Why does workflow execution time increase after deployment despite individual steps taking less time, and how can it be mitigated?

This topic was automatically generated from Slack. You can find the original thread here.

We have a fairly large workflow that needs to maintain pretty strict run timing. The workflow consistently runs in around or under 30 seconds, but often not long after we deploy a change to the workflow the time it takes for the workflow to execute can balloon to 2 or 3 times the normal length (up to 90 seconds), despite the total time of all the steps added together taking less than 30 seconds.

Is there an explanation for this and or a way to mitigate it? Because of this deploying changes is causing instability in our system.

It really depends on the workflow. if you’re e.g. talking to specific APIs that have a high response variance, that can impact the variance in the total workflow time.

Re: the issue you’re seeing when testing: when you test a workflow, we give you 3GB of memory / proportional CPU so you can test quickly. When you deploy the workflow, we set the memory to the default 256MB, but if you need to get better performance, you can try to increase the memory of the workflow in the workflow’s Settings. That may help if you’re constrained on memory / CPU.

Workflows with many steps can also encounter longer “cold starts”, where it takes some time for us to spin up the container to run the environment. We’re about to ship a feature to let you run N workers in a “warm” state so you can make sure N containers are always available for requests, which should eliminate that specific delta.

We have the memory of the workflow set to 4GB so that shouldn’t be the issue, and since each step of the workflow gives its individual execution time we can see that most of the time the workflow spends executing it isn’t actually in any of the steps. I suppose this could be the cold start issue, but the workflow itself is triggered 50+ times per day so it is usually “warm”, although if it resets when a new change is deployed that could explain it I suppose

yes, and you can also spin up a new worker if two requests arrive concurrently. Is that happening, as well?

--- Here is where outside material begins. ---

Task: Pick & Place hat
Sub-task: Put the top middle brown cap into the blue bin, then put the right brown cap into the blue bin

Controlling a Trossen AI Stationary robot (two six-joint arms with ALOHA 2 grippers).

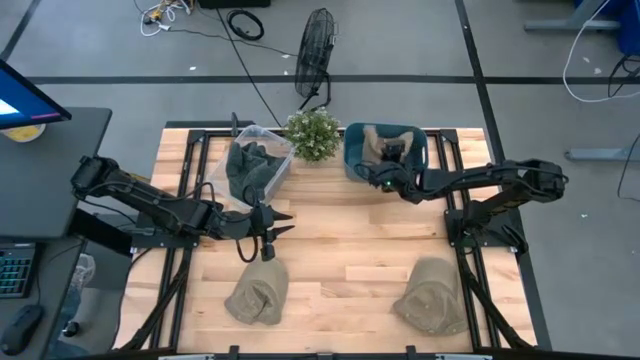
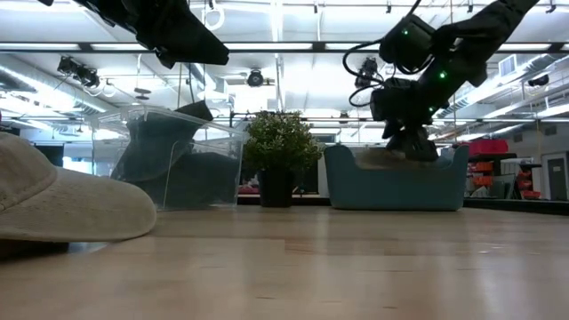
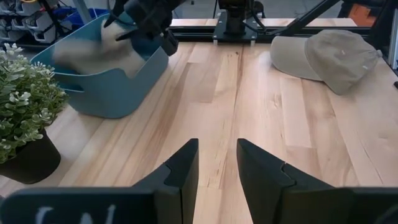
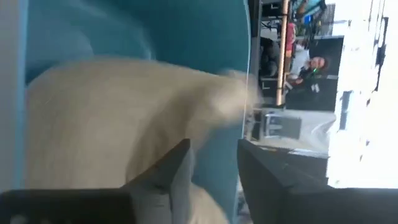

yes we have unlimited concurrency and throttling off

got it, so yes if we receive one request and the current “warm” worker handles that, and a second request arrives during the time that first run is processing, we’d spin up another container to handle the 2nd request

that could also explain the more-frequent cold starts

Oh that is interesting. So the new feature will allow us to keep multiple workers warm to run concurrent requests?

that’s right!

you’d be able to specify 1, 2… N workers. You’d be charged credits based on the total uptime of the workers.